Davis chairs two committees in the Missouri State House: Special Committee on Children and Families and the Interim Committee On Poverty; yet, according to her June 4, 2009 blog, she appears to view taxpayer-funded feeding of hungry children with the kind of distain that might even make Mr. Bumble in Dicken’s Oliver Twist blush.
“This is not a discussion of how to handle the public orphanage,” Davis writes on her blog. “These are children who have parents already providing meals for their children. This program could have an unintended consequence of diminishing parental involvement. Why have meals at home with your loved ones if you can go to the government soup kitchen and get one for free? This could have the effect of breaking apart more families.”
Imagine that—feeding poor kids with tax dollars in schools and summer breakfast and lunch programs risks making their parents so reluctant to cook other meals at home that all in the family will simply stop caring for each other. Sad in today’s America there are no workhouses to provide food for work to all the children whose parents refuse to cook for them anymore.

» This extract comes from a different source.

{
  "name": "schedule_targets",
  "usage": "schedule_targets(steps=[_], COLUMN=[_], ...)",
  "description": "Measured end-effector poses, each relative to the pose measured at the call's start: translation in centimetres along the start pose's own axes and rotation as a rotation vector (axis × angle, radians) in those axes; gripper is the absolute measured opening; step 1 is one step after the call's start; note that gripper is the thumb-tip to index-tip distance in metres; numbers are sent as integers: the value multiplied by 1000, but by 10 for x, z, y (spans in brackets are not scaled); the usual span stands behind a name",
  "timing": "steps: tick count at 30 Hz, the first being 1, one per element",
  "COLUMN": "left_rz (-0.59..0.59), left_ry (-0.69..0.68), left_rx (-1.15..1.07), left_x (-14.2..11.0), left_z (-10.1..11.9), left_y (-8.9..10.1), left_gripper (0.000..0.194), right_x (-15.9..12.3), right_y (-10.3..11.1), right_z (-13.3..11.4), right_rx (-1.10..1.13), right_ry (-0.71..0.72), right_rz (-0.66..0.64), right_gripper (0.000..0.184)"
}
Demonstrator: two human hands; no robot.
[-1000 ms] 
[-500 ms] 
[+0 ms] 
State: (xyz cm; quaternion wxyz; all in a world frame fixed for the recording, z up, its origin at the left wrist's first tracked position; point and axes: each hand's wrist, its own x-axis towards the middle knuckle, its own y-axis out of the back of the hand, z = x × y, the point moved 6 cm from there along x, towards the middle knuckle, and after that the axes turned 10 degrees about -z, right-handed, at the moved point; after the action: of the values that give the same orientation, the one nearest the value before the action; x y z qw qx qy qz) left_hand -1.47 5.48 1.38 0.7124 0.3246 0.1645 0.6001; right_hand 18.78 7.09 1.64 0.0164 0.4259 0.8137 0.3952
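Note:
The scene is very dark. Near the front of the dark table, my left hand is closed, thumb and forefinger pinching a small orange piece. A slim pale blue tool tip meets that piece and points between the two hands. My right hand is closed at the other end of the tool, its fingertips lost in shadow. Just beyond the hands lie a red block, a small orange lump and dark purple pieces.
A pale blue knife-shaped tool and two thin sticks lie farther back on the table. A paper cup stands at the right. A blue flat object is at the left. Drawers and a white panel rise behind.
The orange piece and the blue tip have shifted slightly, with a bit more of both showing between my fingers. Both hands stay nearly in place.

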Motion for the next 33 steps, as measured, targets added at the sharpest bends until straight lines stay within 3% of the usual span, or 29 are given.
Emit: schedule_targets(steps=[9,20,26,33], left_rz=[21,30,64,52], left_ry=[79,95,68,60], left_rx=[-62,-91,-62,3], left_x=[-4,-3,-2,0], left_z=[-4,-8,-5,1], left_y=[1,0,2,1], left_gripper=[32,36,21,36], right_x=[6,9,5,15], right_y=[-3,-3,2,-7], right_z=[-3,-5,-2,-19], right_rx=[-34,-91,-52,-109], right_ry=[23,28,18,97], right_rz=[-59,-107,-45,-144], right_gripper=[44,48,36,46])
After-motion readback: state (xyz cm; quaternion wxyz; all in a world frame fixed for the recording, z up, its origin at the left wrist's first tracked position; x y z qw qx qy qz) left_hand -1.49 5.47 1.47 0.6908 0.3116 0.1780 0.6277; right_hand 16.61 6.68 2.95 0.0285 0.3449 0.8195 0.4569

Ah, but, then, McDonald’s provides free food to the children old enough (at least 16-years-old) to work there, Davis muses—and even many more kids could get that daily meal if it weren’t for those free-enterprise interfering child labor laws.
“Can’t they get a job during the summer by the time they are 16?” Davis asks. “Hunger can be a positive motivator. What is wrong with the idea of getting a job so you can get better meals?”
Davis offers a tip: “If you work for McDonald’s, they will feed you for free during your break.”
Now before liberals like myself get too outraged, Davis points out, “While nobody is disputing the benefits of nutritious food, why the presumption that parents are not providing nutritious food for their children? Even if they are not, who created a new rule that says government must make up for any lack at home?”
Is Davis suggesting, then, that, even when parents can’t or won’t provide food for their children, the government of the people should just let those kids starve?”
Why not? Starving kids would be the ultimate solution to the epidemic of childhood obesity. After all, “People who are struggling with lack of food usually do not have an obesity problem,” Davis brilliantly concludes.
Keith Olbermann sure got it right Monday night. Cynthia Davis is the worst person in the world.